The Troop by Nick Cutter

Goodreads summary:
Once a year, scoutmaster Tim Riggs leads a troop of boys into the Canadian wilderness for a three-day camping trip—a tradition as comforting and reliable as a good ghost story and a roaring bonfire. But when an unexpected intruder—shockingly thin, disturbingly pale, and voraciously hungry—stumbles upon their campsite, Tim and the boys are exposed to something far more frightening than any tale of terror. The human carrier of a bioengineered nightmare. An inexplicable horror that spreads faster than fear. A harrowing struggle for survival that will pit the troop against the elements, the infected...and one another.
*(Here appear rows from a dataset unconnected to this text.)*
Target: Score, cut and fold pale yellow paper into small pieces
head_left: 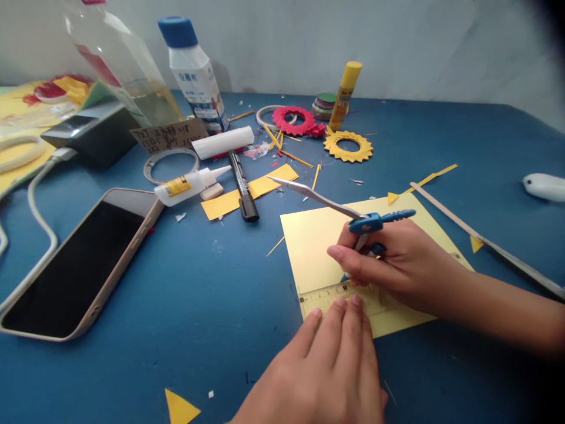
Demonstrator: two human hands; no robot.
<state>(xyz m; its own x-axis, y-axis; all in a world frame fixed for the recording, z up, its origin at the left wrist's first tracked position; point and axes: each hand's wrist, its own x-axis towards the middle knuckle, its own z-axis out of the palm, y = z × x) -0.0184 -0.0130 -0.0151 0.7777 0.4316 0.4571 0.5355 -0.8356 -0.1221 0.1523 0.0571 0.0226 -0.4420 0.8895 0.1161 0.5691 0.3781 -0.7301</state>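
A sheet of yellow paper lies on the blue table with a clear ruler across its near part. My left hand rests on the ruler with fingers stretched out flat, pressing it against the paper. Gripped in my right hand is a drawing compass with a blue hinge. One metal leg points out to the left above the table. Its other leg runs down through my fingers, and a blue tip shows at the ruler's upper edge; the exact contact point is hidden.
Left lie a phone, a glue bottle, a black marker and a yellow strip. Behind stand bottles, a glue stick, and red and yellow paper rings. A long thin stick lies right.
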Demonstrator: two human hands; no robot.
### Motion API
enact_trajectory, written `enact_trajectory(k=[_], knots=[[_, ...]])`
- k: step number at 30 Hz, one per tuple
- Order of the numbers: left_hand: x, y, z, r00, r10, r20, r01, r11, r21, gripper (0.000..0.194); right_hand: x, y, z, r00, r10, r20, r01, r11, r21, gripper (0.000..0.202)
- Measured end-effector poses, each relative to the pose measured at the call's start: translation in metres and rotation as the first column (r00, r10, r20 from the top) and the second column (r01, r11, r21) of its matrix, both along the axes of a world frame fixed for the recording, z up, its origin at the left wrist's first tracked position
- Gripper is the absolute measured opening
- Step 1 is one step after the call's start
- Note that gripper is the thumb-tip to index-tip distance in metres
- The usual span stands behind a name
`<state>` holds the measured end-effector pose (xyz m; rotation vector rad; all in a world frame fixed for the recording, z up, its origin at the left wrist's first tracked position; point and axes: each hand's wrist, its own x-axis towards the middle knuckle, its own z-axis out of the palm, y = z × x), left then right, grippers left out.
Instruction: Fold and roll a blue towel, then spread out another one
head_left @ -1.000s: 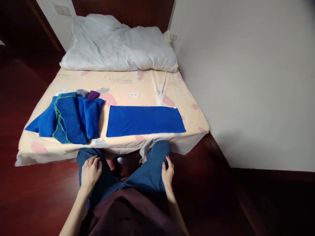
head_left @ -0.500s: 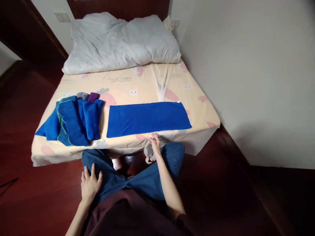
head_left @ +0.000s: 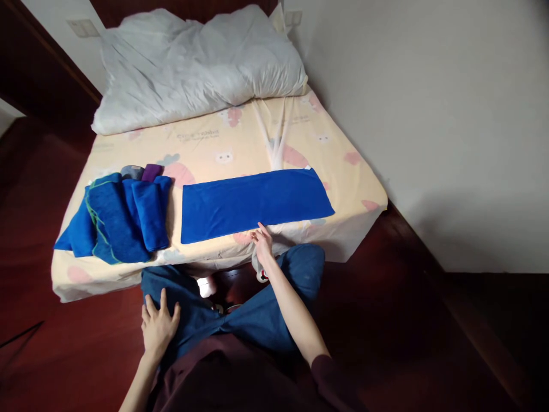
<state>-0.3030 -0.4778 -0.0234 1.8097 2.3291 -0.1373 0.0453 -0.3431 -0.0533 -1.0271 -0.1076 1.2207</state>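
Note:
A blue cloth [head_left: 253,205] lies flat as a long rectangle near the front edge of the bed [head_left: 206,154]. My right hand [head_left: 263,243] is at that edge, just below the cloth's near side, its index finger stretched toward it and the other fingers partly bent. Whether the fingertip touches the cloth cannot be made out. My left hand [head_left: 160,326] rests on my left thigh with its fingers spread, holding nothing. To the left on the bed sits a heap of blue cloths [head_left: 114,217], one edged with green thread.
Behind the heap are a grey rolled cloth [head_left: 132,171] and a purple one [head_left: 152,172]. A large white pillow or quilt [head_left: 197,63] lies at the head of the bed. A grey wall [head_left: 429,114] stands on the right.
My right hand has moved slightly up and left toward the cloth's near edge. The view has shifted a little. My left hand stays on my thigh.

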Motion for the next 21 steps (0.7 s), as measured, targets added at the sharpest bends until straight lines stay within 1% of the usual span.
enact_trajectory(k=[3,6,10,14,15,16,18,19,21], knots=[[0.000,0.000,-0.001,1.000,-0.005,-0.011,0.005,1.000,0.011,0.071,-0.001,0.004,-0.003,0.991,-0.117,-0.062,0.115,0.992,-0.046,0.056],[0.002,0.001,-0.002,0.999,-0.011,-0.035,0.012,1.000,0.024,0.070,-0.002,0.008,-0.004,0.980,-0.173,-0.097,0.164,0.982,-0.094,0.051],[0.009,0.007,-0.002,0.995,-0.020,-0.093,0.023,0.999,0.028,0.068,-0.003,0.016,-0.004,0.977,-0.179,-0.114,0.171,0.982,-0.083,0.059],[0.013,0.022,-0.003,0.984,-0.100,-0.147,0.110,0.992,0.067,0.060,-0.003,0.023,-0.002,0.974,-0.177,-0.140,0.163,0.981,-0.108,0.064],[0.013,0.028,-0.003,0.984,-0.133,-0.122,0.142,0.987,0.069,0.056,-0.004,0.024,-0.001,0.972,-0.189,-0.136,0.172,0.977,-0.129,0.064],[0.015,0.036,-0.003,0.984,-0.168,-0.064,0.172,0.983,0.062,0.051,-0.005,0.025,-0.001,0.970,-0.203,-0.132,0.182,0.971,-0.152,0.062],[0.024,0.057,0.001,0.961,-0.234,0.149,0.232,0.972,0.029,0.043,-0.007,0.025,-0.002,0.965,-0.227,-0.128,0.201,0.962,-0.185,0.059],[0.034,0.071,0.005,0.927,-0.257,0.272,0.262,0.965,0.020,0.041,-0.008,0.026,-0.002,0.963,-0.239,-0.127,0.212,0.958,-0.195,0.058],[0.064,0.105,0.016,0.831,-0.310,0.462,0.324,0.945,0.051,0.041,-0.011,0.026,-0.004,0.956,-0.268,-0.117,0.238,0.947,-0.217,0.055]])
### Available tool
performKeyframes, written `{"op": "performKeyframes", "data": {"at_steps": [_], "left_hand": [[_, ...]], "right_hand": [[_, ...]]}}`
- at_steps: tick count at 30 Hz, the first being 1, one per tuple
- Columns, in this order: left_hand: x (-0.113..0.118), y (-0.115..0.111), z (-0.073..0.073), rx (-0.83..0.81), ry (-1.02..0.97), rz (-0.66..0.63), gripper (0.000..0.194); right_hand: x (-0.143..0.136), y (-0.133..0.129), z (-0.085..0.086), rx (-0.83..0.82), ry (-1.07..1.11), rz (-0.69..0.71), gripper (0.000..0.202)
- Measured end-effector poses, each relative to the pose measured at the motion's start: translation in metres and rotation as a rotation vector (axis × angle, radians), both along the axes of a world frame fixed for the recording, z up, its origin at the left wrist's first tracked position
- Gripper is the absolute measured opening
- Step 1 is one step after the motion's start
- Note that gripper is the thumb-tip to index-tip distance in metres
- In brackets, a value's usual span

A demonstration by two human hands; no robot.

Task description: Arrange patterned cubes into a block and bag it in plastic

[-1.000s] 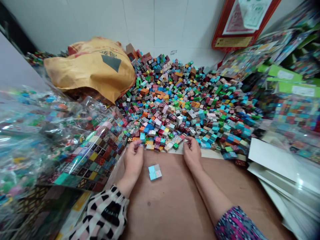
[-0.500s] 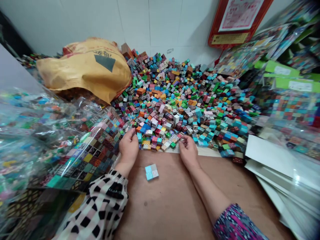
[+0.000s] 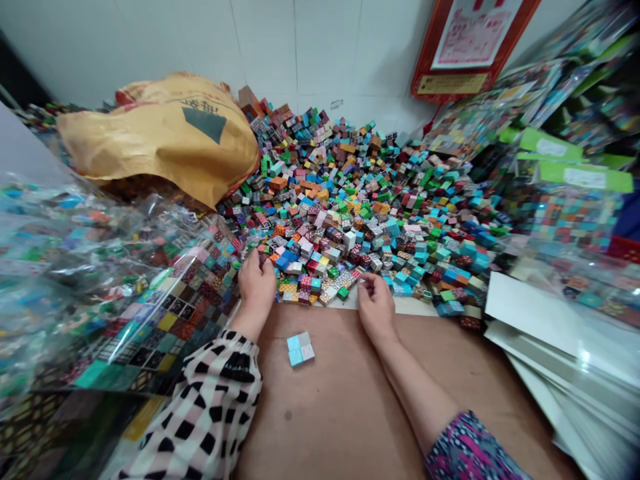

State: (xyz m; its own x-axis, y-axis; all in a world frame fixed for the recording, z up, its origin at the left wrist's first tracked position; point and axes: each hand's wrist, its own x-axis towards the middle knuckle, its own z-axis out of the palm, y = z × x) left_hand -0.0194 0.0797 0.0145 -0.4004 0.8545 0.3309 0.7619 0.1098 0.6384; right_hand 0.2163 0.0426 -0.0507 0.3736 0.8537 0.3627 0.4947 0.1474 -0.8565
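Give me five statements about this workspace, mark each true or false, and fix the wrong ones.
1. The left hand is at the near side of the block pile. True.
2. The right hand rests on the yellow bag. False: it is by the pile's near edge, apart from the bag.
3. A two-by-two group of blocks sits on the brown surface. True.
4. Both sleeves match. False: the left sleeve is checked, the right sleeve dark with magenta.
5. A red-framed hanging is above the pile. True.
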Motion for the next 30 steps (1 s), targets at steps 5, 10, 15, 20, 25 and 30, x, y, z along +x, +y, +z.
{"op": "performKeyframes", "data": {"at_steps": [5,10,15,20,25,30], "left_hand": [[0.011,0.01,0.008,-0.046,-0.021,0.018,0.042],[0.022,0.01,0.006,-0.042,-0.028,0.074,0.054],[0.023,0.004,0.0,-0.01,0.025,0.06,0.054],[0.018,0.005,-0.005,0.03,0.076,0.022,0.054],[0.012,0.009,-0.006,0.046,0.052,0.008,0.054],[0.007,0.012,-0.003,0.036,0.024,-0.027,0.056]], "right_hand": [[-0.002,-0.003,0.004,0.047,-0.048,0.002,0.028],[-0.002,-0.001,0.003,0.094,-0.154,0.03,0.033],[-0.003,-0.001,-0.002,0.066,-0.205,0.024,0.036],[0.0,0.001,0.001,0.085,-0.254,0.012,0.041],[0.011,0.035,0.019,0.007,-0.235,-0.012,0.052],[0.009,0.078,0.032,-0.102,-0.192,-0.039,0.062]]}}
I wanted to love this one so much. I'd heard it was horrifying. It was boring at first and more gross and disgusting rather than terrifying.

It's an interesting premise. What do you when a Scout troop loses its Scoutmaster and a viral agent takes over? That alone would've been great. But Cutter had make all his boys stereotypes and tropes. I knew who would die and who would live.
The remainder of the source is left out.